== Given data

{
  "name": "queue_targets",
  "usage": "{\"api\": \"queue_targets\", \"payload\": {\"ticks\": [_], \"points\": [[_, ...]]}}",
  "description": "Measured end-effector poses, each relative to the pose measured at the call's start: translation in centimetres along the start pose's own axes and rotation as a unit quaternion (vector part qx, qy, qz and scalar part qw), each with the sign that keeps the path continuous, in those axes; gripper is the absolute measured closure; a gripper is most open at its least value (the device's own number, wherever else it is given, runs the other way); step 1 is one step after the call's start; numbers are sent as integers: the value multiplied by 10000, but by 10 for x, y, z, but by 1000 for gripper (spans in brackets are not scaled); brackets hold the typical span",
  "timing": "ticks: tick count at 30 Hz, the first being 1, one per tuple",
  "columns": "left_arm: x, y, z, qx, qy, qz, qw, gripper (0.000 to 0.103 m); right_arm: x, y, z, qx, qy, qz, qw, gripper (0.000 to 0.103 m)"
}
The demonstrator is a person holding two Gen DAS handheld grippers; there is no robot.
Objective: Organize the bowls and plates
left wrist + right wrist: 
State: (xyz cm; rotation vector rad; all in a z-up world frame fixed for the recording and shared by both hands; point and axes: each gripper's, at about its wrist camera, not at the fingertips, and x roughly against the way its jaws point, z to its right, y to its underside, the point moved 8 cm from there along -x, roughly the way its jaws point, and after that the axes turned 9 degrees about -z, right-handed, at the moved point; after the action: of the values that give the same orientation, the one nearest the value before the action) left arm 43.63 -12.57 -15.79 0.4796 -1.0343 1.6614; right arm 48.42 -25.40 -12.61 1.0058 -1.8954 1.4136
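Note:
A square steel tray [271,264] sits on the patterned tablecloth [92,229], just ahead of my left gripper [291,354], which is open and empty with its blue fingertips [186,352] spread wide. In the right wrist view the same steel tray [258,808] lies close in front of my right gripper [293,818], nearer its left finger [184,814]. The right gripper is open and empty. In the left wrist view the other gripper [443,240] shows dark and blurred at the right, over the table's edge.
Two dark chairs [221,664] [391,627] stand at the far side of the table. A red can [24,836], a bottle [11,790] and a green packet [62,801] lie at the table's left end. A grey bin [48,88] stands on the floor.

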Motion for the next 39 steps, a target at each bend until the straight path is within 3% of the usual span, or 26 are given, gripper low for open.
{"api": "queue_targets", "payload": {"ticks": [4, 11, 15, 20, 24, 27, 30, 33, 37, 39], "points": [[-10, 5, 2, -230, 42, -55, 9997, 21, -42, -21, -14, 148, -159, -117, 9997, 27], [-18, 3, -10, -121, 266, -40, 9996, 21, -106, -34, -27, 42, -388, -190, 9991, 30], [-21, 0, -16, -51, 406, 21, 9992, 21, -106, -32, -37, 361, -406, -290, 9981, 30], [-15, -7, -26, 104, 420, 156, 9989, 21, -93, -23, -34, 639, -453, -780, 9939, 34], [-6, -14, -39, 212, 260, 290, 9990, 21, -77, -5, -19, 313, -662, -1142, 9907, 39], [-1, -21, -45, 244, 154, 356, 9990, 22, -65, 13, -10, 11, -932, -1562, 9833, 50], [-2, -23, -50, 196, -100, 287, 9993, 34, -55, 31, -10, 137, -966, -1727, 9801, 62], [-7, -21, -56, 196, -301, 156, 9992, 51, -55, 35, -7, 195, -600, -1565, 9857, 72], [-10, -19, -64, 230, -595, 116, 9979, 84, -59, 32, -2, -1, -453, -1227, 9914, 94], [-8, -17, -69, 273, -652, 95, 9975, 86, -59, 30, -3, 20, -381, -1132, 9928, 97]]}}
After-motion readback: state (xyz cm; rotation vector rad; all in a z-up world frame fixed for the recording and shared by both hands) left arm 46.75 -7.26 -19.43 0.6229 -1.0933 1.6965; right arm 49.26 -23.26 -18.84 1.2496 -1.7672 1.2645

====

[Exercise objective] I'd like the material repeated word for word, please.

[Task output]
{
  "name": "queue_targets",
  "usage": "{\"api\": \"queue_targets\", \"payload\": {\"ticks\": [_], \"points\": [[_, ...]]}}",
  "description": "Measured end-effector poses, each relative to the pose measured at the call's start: translation in centimetres along the start pose's own axes and rotation as a unit quaternion (vector part qx, qy, qz and scalar part qw), each with the sign that keeps the path continuous, in those axes; gripper is the absolute measured closure; a gripper is most open at its least value (the device's own number, wherever else it is given, runs the other way); step 1 is one step after the call's start; numbers are sent as integers: the value multiplied by 10000, but by 10 for x, y, z, but by 1000 for gripper (spans in brackets are not scaled); brackets hold the typical span",
  "timing": "ticks: tick count at 30 Hz, the first being 1, one per tuple",
  "columns": "left_arm: x, y, z, qx, qy, qz, qw, gripper (0.000 to 0.103 m); right_arm: x, y, z, qx, qy, qz, qw, gripper (0.000 to 0.103 m)"
}
The demonstrator is a person holding two Gen DAS handheld grippers; there is no robot.
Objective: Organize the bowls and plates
left wrist + right wrist: 
State: (xyz cm; rotation vector rad; all in a z-up world frame fixed for the recording and shared by both hands; point and axes: each gripper's, at about its wrist camera, not at the fingertips, and x roughly against the way its jaws point, z to its right, y to its underside, the point moved 8 cm from there along -x, roughly the way its jaws point, and after that the axes turned 9 degrees about -z, right-handed, at the moved point; after the action: of the values that give the same orientation, the one nearest the value before the action) left arm 43.63 -12.57 -15.79 0.4796 -1.0343 1.6614; right arm 48.42 -25.40 -12.61 1.0058 -1.8954 1.4136
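Note:
A square steel tray [271,264] sits on the patterned tablecloth [92,229], just ahead of my left gripper [291,354], which is open and empty with its blue fingertips [186,352] spread wide. In the right wrist view the same steel tray [258,808] lies close in front of my right gripper [293,818], nearer its left finger [184,814]. The right gripper is open and empty. In the left wrist view the other gripper [443,240] shows dark and blurred at the right, over the table's edge.
Two dark chairs [221,664] [391,627] stand at the far side of the table. A red can [24,836], a bottle [11,790] and a green packet [62,801] lie at the table's left end. A grey bin [48,88] stands on the floor.
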
Motion for the next 39 steps, a target at each bend until the straight path is within 3% of the usual span, or 26 are given, gripper low for open.
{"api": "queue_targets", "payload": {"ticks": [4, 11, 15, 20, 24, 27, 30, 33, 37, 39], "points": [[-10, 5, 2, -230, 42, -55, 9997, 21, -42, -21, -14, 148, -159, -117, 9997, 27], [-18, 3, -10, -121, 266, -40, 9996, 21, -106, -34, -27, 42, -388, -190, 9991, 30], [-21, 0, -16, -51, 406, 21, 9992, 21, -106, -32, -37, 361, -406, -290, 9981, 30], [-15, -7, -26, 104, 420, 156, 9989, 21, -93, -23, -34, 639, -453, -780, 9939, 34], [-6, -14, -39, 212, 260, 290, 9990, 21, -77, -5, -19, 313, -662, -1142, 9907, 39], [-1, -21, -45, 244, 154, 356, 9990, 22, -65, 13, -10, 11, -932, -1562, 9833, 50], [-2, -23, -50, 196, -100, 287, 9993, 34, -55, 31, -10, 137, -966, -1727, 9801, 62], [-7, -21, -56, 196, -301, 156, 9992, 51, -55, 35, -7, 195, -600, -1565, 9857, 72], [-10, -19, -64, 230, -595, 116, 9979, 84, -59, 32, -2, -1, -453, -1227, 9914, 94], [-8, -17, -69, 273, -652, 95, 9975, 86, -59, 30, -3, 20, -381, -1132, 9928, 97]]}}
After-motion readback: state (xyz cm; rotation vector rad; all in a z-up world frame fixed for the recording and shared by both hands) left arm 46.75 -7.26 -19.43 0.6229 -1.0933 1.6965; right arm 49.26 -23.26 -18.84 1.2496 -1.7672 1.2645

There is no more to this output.